Re: syntax tests update from Jeen Broekstra on 2007-01-19 (public-rdf-dawg@w3.org from January to March 2007)

From: Jeen Broekstra <j.broekstra@tue.nl>
Date: Fri, 19 Jan 2007 13:24:16 +0100
To: andy.seaborne@hp.com
CC: Lee Feigenbaum <feigenbl@us.ibm.com>, dawg mailing list <public-rdf-dawg@w3.org>
Message-ID: <45B0B870.3060300@tue.nl>
Seaborne, Andy wrote:
> 
> 
> 
> -------- Original Message --------
>> From: Lee Feigenbaum <>
>> Date: 18 January 2007 19:21
>>
>> Thanks, Jeen! My results and comments inline below.
>>
>> Jeen Broekstra wrote on 01/18/2007 10:35:29 AM:
>>
>> > I have replaced the old SyntaxFull test set with the tests from
>> > SyntaxDev.
>> >
>> > super-manifest:
>> >
>> > http://www.w3.org/2001/sw/DataAccess/tests/data-r2/manifest-syntax.ttl
>>
>> I don't have code yet that can read these.
>>
>> > Syntax test sets (181 tests in total):
>> >
>> > http://www.w3.org/2001/sw/DataAccess/tests/data-r2/syntax-sparql1/
>> > http://www.w3.org/2001/sw/DataAccess/tests/data-r2/syntax-sparql2/
>> > http://www.w3.org/2001/sw/DataAccess/tests/data-r2/syntax-sparql3/
>> >
>> > None of these tests are currently DAWG-approved, of course.
>> >
>> > Only syntax-sparql3 contains negative syntax tests. They are marked as
>> > such in the manifest, and can also be recognized by the filename,
>> > which is prefixed 'syn-bad-'.
>> >
>> > I would ask everyone with a SPARQL parser to try out these tests and
>> > report possible problems.
>>
>> As I said previously, Glitter throws exceptions during parsing when it
>> encounters a function that it does not recognize. That causes a handful
>> of tests to fail, which I've tried to highlight here.
>>
>> syntax-sparql1 - I fail 4 tests, all because of unknown functions
>> syntax-sparql2 - I fail 6 tests; 4 are because of unknown functions.
>> The other two are:
>>
>> syntax-esc-04
>> syntax-esc-05
>>
>> ...both of which have liberal use of \u escapes.

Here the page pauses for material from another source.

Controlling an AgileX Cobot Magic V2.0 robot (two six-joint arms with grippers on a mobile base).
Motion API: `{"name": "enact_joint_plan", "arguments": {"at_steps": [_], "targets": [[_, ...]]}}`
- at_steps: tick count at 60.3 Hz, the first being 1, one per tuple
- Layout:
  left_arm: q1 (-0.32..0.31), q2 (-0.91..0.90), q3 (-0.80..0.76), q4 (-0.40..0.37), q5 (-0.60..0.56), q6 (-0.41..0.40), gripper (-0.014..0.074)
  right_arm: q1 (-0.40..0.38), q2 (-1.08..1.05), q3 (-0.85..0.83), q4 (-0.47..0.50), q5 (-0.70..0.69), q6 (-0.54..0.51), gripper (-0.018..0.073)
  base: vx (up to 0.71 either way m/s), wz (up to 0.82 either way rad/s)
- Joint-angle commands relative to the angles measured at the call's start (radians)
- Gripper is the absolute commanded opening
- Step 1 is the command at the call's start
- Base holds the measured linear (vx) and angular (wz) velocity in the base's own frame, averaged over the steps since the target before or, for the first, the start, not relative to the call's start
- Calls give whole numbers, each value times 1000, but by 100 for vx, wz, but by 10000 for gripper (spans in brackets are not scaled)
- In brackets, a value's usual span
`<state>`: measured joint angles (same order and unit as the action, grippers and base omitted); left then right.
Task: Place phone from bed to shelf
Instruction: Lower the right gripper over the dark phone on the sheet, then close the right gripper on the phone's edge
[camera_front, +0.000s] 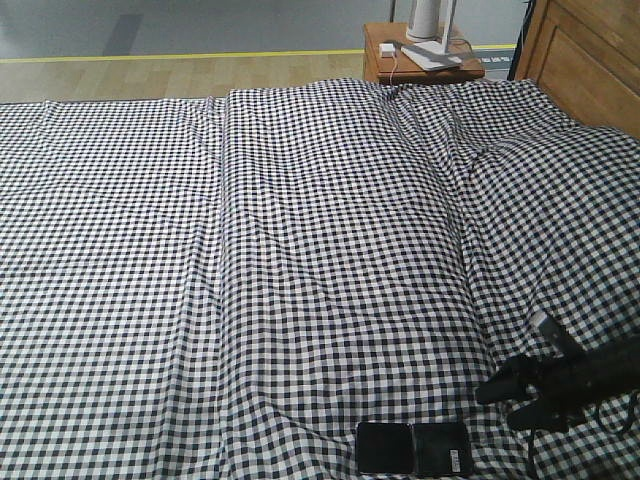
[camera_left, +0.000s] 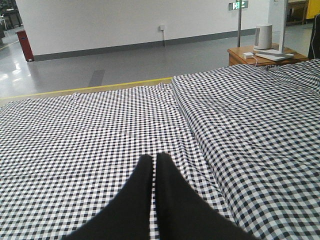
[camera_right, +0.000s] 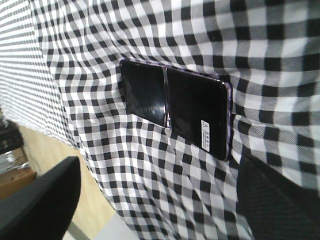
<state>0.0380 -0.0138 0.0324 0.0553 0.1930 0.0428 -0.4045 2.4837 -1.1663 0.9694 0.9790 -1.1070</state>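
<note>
Task state at the approach stage. The phone (camera_front: 414, 448) lies flat, screen side up, on the bed (camera_front: 300, 250), at the bottom edge of the front view, right of centre. In the right wrist view it fills the middle of the frame, with its crease running across it and the white sticker (camera_right: 205, 133) toward the lower right. The right gripper (camera_front: 503, 398) hovers just beside the phone, at the lower right of the front view. Its jaws stand wide apart and hold nothing, and we see no contact with the phone. The left gripper (camera_left: 154, 160) sits low over bare cloth at the bottom centre of its own view, with its jaws pressed together and empty.

We judge the task barely begun: the phone is not yet grasped. The closing of the jaws, the lift and the carry all remain. No view shows the shelf, so we cannot say where it stands.
</note>
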Motion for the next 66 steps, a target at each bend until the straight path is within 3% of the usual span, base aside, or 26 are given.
{"name": "enact_joint_plan", "arguments": {"at_steps": [1, 30, 66], "targets": [[0, -10, -26, -5, -71, -4, 1, -3, 4, -18, 62, 66, -78, 592, 0, 0], [0, -10, -26, -5, -71, -4, 1, -3, 190, -135, 73, 203, -116, 592, 0, 0], [0, -10, -26, -5, -71, -4, 1, -3, 293, -200, 139, 207, -157, 592, 0, 0]]}}
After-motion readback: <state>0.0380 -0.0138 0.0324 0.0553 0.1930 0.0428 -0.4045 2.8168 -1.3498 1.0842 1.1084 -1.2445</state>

It won't surprise me
>> at all if these tests are fine and this is a parser bug that I have.
>>
>> syntax-sparql3 - I fail these 6 tests;
>>
>> syn-bad-{8,9,10,1112,13} - these (negative) test asserts that multiple
>> periods ('.') in a row should fail; my parser allows them.
>>
>> Was there a change at some point in the grammar that affected the
>> validity of extra periods in a row?
> 
> No - not in any published version.  It's never been intentionally
> legal.  One development version did get it wrong but that was a long
> time ago.
> 
>>
>> > I have also ran the set through Sesame's SPARQL parser of course. I
>> > get a number of errors (24) and failures (18), most of which have to
>> > do with our implementation (we currently do not yet support functions
>> > and ordering, and the parser throws exceptions on queries containing
>> > those features).
>> >
>> > I also came across this interesting failure. The following parser test
>> > (syntax-sparql1/syntax-forms-02) fails:
>> >
>> >  PREFIX : <http://example.org/ns#>
>> >  SELECT * WHERE { ( [] [] ) }
>> >
>> > To be honest I have no idea how to read this query, I would appreciate
>> > insights.
>>
>> Looks like an RDF collection with two blank node elements to me. Let's
>> see how it works in the grammar...
>>
>> It matches [39] Collection first; then two [40] GraphNode productions.
>> Each of those matches a [41] VarOrTerm which matches [44] GraphTerm
>> which matches [65] BlankNode which matches [84] ANON which consumes '['
>> WS* ']' .
>>
>>
>> > Also: a fair number of the errors Sesame's parser throws have to do
>> > with the queries in the syntax-sparql2 set, which use relative URIs in
>> > queries (e.g. <a>, <b>, <p1>, etc.). A relative URI has to be resolved
>> > against a base URI - which is normally provided using a BASE clause.
>> > However, the queries in this test set do not have such a clause. Andy
>> > has pointed out to me that according to RFC3986 (URI) in such cases
>> > the base URI should be provided by the 'embedding entity', i.e. the
>> > location of the file that contains the query. Sesame's query parser
>> > has no feature for this however: it only accepts a query string as an
>> > argument, a base URI for resolving any relative referencing inside
>> > that query can not be provided seperately. I guess that this is a
>> > shortcoming in our current parser that we should deal with in Sesame.
>> >
>> > However, correct resolution in this fashion is a feature of file
>> > processing, not query parsing, IMHO, and the test set is designed to
>> > test query parsing, not file processing. So I would suggest that we
>> > modify these test cases to have a base URI inside the query. This
>> > avoids having implementations fail tests on this problem. Thoughts?
> 
> Relative URIs are in the grammar via the production
> 
> [66]     Q_IRI_REF  ::=     '<' ([^<>'{}|^`]-[#x00-#x20])* '>'
> 
> and
> http://www.w3.org/2001/sw/DataAccess/rq23/rq25.html#iriRefs
> 
> That does not mean that the parser is required to resolve them at that
> point but it seems reasonable to me that a test expect the parser to
> accept any legal URI as a syntax test.

Yes but my point is  that they are not in and of themselves legal URIs.
It requires additional information in the form of a base URI (which is
not part of the query itself) to make them into legal URIs.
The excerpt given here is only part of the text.